I’ve always been an advocate for getting a solid bike fit. However, I now live in rural Montana and access to a skilled fitter is limited. We have only one local fitter and no one particular fitter within a 2-3 hour drive gets rave reviews from any of the local cyclists. I’ve personally driven 5 hours to Spokane to work with someone I liked but they recently retired. What advice does anyone have for finding someone competent when your search isn’t local and you can’t rely on word of mouth? Also, are there any tips on how to get the most out of a fit session when you may have to travel several hours to do one in person?

This guy does remote bike fits and has a lot of experience may be able to help. He’s in the UK but that shouldn’t actually matter. https://www.philburtinnovation.co.uk/

For mtb use Dialled by Lee Cormack. Available through kindle as well paper copy (I think)

I just got an email from this company that might be of interest. MyVeloFit - About MyVelofit

Great question. After you figure out which resource to use, video of oneself is helpful. Get a few different angles. You can see things like hip rotation, heel drop/toe down that you might not have suspected otherwise.

Related to the podcast, I sure do wish Andy and Todd had spoken a bit more. It seemed hard for them to get a word in. Great conversation about fit philosophies and the history of fitting though.

As a reminder, there will be a second episode on fit with these three guests next week. In it, they talk a bit more about how to find a fitter, among many other things (for example, power vs. aerodynamics). They do not specifically address the question of remote or virtual fits, however. I can’t speak to what @andrewpruittedd or @colbypearce would say about this.

For remote fitting maybe leomo?

(Which only positions the saddle)
Or do it yourself with the device:

(Which also means you can pay them to do the saddle and use the do it yourself instructions to get the handlebar position as a way to get an expert to look at the data and rent the device)

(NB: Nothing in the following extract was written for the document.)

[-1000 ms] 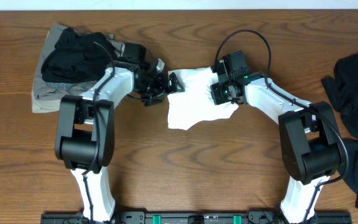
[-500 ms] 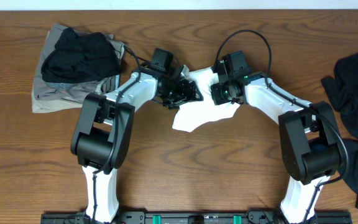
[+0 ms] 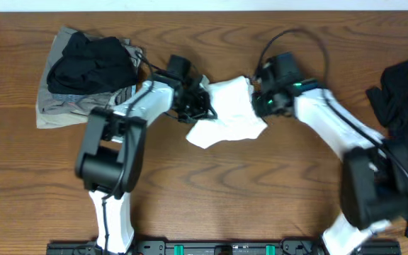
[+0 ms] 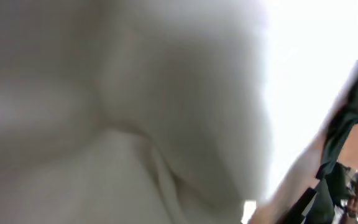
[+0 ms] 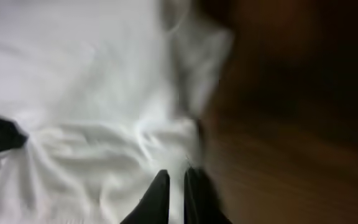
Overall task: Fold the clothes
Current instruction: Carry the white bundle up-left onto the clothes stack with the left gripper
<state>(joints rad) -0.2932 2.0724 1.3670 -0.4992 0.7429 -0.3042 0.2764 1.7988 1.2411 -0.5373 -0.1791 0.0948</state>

This does bring up a question I had from the podcast where they suggest you should get many fits as your position changes. Which is great if you have lots of money (the last place I got a fit charges $250 for a review fit after 90 of tweaking after the fit) but that gets expensive not to mention how hard it is to schedule an appointment. Wouldn’t the better (more realistic) approach be to get a real fit and then do the tweaks on your own?

So getting a leomo might be an expensive purchase but if you follow the instructions of the self fit above to tweak your saddle position it could be worth it. Could easily tweak your position multiple times a year (Especially if you have a group of friends to split the cost with cause it will mostly be left in the box so easy to share)

Remote bike fit is an interesting solution to work with. I have worked with some clients remotely and it can be an effective method, but there are limits to what you can do with a client remotely. The key is to get good video from all sides, with good lighting and the bike square to the camera. It is also critical to have a detailed client questionnaire, as in person there are many details an experienced fitter will notice without consciously observing, but will potentially go missed in a virtual fit session. With modern phones almost anyone can pull off useful video without too much headache. In my experience you can solve some large scale issues and at times find solutions to finer problems but to really dig into a client, nothing beats face to face interaction.


Check out all the bike fit content on fasttalklabs.com which includes How to Choose a Bike Fitter and many past Fast Talk episodes on the topic.

Here’s a link to a guy that shared his thoughts on going for shorter cranks, which was mentioned in the most recent podcast.


The first thing I noticed was the rocking action of his hips which would imply his saddle is too high. It’s difficult to see from the side, and probably would be better to view from behind.

This is probably the most common thing I see on my club rides, and races (when we had any).